### [Exercise objective]
Verbatim, and with nothing else, reproduce the data below from its first line through the line containing "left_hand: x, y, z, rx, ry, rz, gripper".

┄┄┄┄┄┄┄┄┄┄┄┄┄┄┄┄┄┄┄┄

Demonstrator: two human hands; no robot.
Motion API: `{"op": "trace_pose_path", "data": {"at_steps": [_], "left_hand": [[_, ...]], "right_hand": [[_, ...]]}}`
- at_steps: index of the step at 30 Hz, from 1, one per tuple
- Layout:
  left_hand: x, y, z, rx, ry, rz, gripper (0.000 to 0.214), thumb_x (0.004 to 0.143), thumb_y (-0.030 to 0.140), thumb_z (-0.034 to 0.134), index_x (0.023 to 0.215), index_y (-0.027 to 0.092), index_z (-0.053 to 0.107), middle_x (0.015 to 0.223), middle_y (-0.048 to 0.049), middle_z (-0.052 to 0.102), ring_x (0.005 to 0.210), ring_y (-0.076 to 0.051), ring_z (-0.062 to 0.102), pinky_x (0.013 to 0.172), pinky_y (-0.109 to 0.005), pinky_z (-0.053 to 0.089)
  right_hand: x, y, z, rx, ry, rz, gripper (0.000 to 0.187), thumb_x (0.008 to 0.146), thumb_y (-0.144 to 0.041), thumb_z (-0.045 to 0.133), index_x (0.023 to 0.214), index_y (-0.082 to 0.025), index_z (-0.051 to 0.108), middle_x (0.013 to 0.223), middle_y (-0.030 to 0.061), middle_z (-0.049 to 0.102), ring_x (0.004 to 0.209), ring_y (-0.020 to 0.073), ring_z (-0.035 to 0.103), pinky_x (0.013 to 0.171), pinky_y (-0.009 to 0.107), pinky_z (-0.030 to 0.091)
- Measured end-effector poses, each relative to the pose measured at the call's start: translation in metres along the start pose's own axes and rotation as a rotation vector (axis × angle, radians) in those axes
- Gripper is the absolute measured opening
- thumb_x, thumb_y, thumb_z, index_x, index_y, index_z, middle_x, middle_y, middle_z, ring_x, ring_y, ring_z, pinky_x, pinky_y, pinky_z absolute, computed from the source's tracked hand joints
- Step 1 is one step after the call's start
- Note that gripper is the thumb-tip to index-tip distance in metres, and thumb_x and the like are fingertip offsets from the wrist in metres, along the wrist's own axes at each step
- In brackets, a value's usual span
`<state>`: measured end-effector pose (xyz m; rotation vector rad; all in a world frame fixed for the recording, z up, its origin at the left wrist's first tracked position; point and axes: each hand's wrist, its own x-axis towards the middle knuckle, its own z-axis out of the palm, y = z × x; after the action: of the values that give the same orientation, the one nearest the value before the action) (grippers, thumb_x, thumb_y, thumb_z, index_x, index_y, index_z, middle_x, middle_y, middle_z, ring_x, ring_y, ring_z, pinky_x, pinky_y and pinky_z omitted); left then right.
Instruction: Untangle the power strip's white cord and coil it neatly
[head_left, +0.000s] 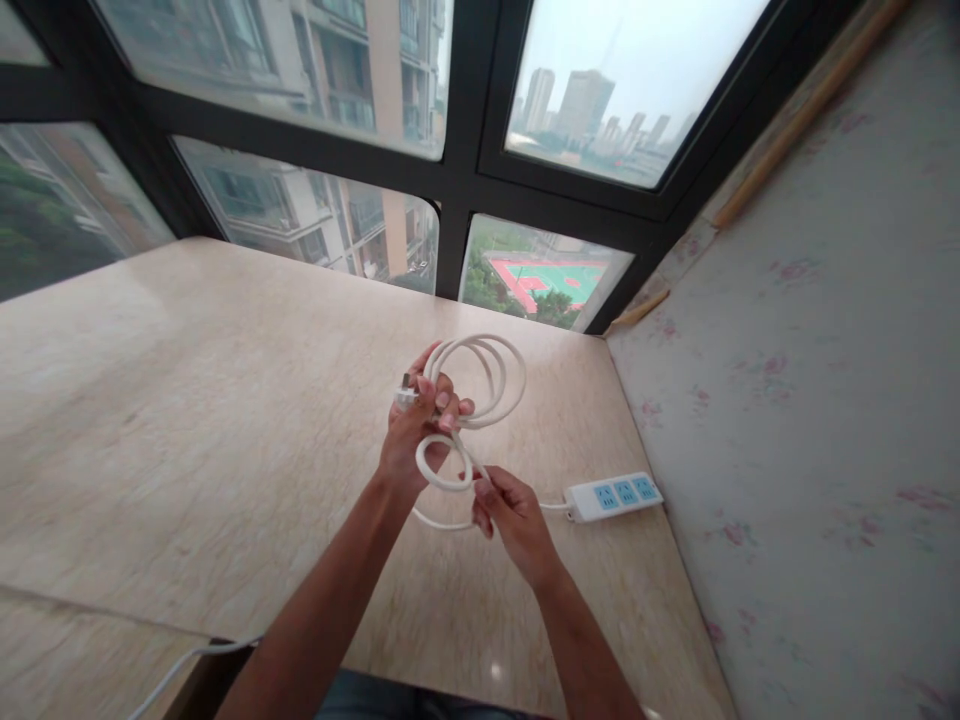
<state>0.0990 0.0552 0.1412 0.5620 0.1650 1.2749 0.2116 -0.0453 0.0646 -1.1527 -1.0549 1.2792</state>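
- The white plastic power strip (613, 498) with three light-blue socket panels lies on the beige, marbled stone ledge (225, 400), to the right of both hands; the right hand (519, 520) is nearer to it.
- Its long axis runs crosswise, the far end tipped slightly toward the window and beside the pale, flower-patterned wall (795, 400); the cord end faces the right hand.
- The left hand (420, 425) is closed around the smooth, round white power cord (524, 376), whose wide loops stand out to the right of the fingers.
- The white plug (406, 396) with dark metal pins juts from the left side of that hand, by the thumb.
- The right hand pinches one strand between thumb and forefinger, just below a smaller loop hanging under the left hand.
- Behind the right hand the cord is hidden, so how its strands join there is hard to tell.
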Motion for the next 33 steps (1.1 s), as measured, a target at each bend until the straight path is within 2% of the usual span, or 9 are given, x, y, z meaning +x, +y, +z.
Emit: {"op": "trace_pose_path", "data": {"at_steps": [2,6,9,14,16,19,22,28,33], "left_hand": [[-0.004,0.014,-0.005,-0.038,0.051,0.013,0.006,0.090,0.022,0.063,0.088,0.017,0.064,0.063,0.0077,0.048,0.044,-0.001,0.040,0.063,-0.018,0.048],[-0.012,0.048,-0.008,-0.123,0.160,0.081,0.026,0.099,0.022,0.047,0.077,0.015,0.059,0.060,0.0074,0.045,0.039,0.000,0.030,0.053,-0.015,0.043],[-0.020,0.067,-0.009,-0.162,0.179,0.124,0.035,0.102,0.021,0.037,0.074,0.014,0.057,0.058,0.0063,0.044,0.038,-0.001,0.029,0.049,-0.016,0.042],[-0.041,0.077,-0.016,-0.222,0.171,0.077,0.037,0.104,0.022,0.027,0.106,0.012,0.063,0.054,0.0066,0.043,0.033,-0.002,0.025,0.038,-0.015,0.031],[-0.050,0.080,-0.019,-0.240,0.165,0.044,0.039,0.104,0.021,0.024,0.117,0.010,0.059,0.053,0.0068,0.043,0.032,-0.002,0.023,0.036,-0.015,0.028],[-0.061,0.084,-0.023,-0.236,0.158,-0.035,0.041,0.103,0.018,0.021,0.119,0.008,0.058,0.053,0.0064,0.044,0.031,-0.002,0.022,0.034,-0.015,0.026],[-0.072,0.090,-0.026,-0.230,0.148,-0.088,0.041,0.102,0.016,0.020,0.117,0.009,0.058,0.053,0.0067,0.043,0.030,-0.001,0.021,0.033,-0.015,0.022],[-0.083,0.099,-0.027,-0.159,0.210,-0.275,0.035,0.101,0.013,0.025,0.105,0.008,0.059,0.054,0.0072,0.041,0.029,0.000,0.019,0.032,-0.015,0.019],[-0.080,0.097,-0.026,-0.199,0.283,-0.218,0.033,0.101,0.014,0.026,0.100,0.006,0.058,0.052,0.0071,0.042,0.029,0.000,0.023,0.032,-0.014,0.021]], "right_hand": [[-0.006,0.004,-0.016,-0.066,0.060,-0.005,0.035,0.086,-0.050,0.062,0.097,-0.018,0.072,0.052,-0.0063,0.041,0.046,0.0080,0.034,0.045,0.022,0.026],[-0.015,0.014,-0.057,-0.173,0.236,-0.005,0.035,0.078,-0.051,0.070,0.087,-0.017,0.074,0.052,-0.0048,0.043,0.047,0.0089,0.035,0.043,0.023,0.025],[-0.020,0.017,-0.079,-0.175,0.378,-0.004,0.036,0.075,-0.052,0.072,0.081,-0.017,0.072,0.050,-0.0054,0.042,0.043,0.0084,0.033,0.040,0.023,0.024],[-0.033,0.007,-0.087,-0.244,0.499,-0.107,0.032,0.075,-0.049,0.074,0.083,-0.020,0.065,0.056,-0.0049,0.051,0.040,0.0072,0.035,0.036,0.021,0.025],[-0.038,0.001,-0.089,-0.282,0.458,-0.104,0.032,0.077,-0.050,0.072,0.080,-0.020,0.061,0.056,-0.0041,0.054,0.040,0.0085,0.039,0.036,0.022,0.027],[-0.042,-0.005,-0.097,-0.432,0.313,-0.054,0.035,0.080,-0.054,0.066,0.074,-0.020,0.061,0.050,-0.0033,0.052,0.042,0.0115,0.046,0.041,0.024,0.033],[-0.042,-0.009,-0.107,-0.538,0.139,-0.006,0.043,0.082,-0.059,0.061,0.067,-0.019,0.061,0.045,-0.0039,0.047,0.041,0.0112,0.042,0.044,0.025,0.033],[-0.027,-0.014,-0.121,-0.525,-0.178,0.088,0.051,0.084,-0.063,0.054,0.060,-0.019,0.058,0.044,-0.0041,0.044,0.042,0.0100,0.037,0.046,0.026,0.029],[0.002,-0.005,-0.120,-0.629,-0.216,0.063,0.042,0.081,-0.057,0.059,0.069,-0.017,0.062,0.060,0.0008,0.058,0.054,0.0118,0.050,0.054,0.026,0.038]]}}
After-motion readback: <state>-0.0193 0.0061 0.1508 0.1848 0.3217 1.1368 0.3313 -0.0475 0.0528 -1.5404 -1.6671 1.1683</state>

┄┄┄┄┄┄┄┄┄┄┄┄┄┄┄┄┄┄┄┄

### [Reply]
Demonstrator: two human hands; no robot.
Motion API: `{"op": "trace_pose_path", "data": {"at_steps": [_], "left_hand": [[_, ...]], "right_hand": [[_, ...]]}}`
- at_steps: index of the step at 30 Hz, from 1, one per tuple
- Layout:
  left_hand: x, y, z, rx, ry, rz, gripper (0.000 to 0.214), thumb_x (0.004 to 0.143), thumb_y (-0.030 to 0.140), thumb_z (-0.034 to 0.134), index_x (0.023 to 0.215), index_y (-0.027 to 0.092), index_z (-0.053 to 0.107), middle_x (0.015 to 0.223), middle_y (-0.048 to 0.049), middle_z (-0.052 to 0.102), ring_x (0.005 to 0.210), ring_y (-0.076 to 0.051), ring_z (-0.062 to 0.102), pinky_x (0.013 to 0.172), pinky_y (-0.109 to 0.005), pinky_z (-0.053 to 0.089)

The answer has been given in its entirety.